>>
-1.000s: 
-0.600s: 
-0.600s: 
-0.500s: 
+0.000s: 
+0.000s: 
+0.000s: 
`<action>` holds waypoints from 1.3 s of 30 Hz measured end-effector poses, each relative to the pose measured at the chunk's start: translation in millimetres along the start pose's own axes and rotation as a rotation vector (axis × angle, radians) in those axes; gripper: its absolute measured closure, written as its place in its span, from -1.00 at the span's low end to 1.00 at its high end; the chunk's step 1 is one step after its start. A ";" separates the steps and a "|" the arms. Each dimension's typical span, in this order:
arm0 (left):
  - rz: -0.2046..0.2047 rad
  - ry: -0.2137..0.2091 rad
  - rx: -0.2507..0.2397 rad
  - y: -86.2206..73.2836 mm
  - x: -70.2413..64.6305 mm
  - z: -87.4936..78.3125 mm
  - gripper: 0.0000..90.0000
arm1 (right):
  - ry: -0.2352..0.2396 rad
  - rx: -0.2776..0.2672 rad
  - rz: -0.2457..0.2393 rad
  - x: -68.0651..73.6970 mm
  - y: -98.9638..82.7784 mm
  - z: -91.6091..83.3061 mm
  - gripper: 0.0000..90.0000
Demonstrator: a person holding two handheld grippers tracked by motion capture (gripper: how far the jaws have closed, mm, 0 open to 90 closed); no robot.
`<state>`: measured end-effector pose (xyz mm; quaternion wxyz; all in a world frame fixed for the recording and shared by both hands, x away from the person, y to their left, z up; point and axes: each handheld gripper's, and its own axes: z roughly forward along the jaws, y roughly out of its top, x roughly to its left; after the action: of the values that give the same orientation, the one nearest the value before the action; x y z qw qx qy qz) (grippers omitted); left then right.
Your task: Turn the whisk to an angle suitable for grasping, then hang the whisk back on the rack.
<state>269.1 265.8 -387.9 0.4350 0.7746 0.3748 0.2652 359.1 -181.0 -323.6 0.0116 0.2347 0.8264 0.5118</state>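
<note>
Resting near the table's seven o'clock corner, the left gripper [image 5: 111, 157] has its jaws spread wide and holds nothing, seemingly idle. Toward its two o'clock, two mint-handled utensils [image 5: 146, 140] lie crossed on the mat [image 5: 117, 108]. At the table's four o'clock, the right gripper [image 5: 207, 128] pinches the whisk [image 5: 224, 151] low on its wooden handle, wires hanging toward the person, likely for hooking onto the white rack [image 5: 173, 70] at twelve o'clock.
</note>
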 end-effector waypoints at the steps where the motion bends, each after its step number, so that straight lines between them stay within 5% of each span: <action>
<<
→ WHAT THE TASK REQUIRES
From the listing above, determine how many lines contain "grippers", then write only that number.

→ SOLVED EXERCISE
2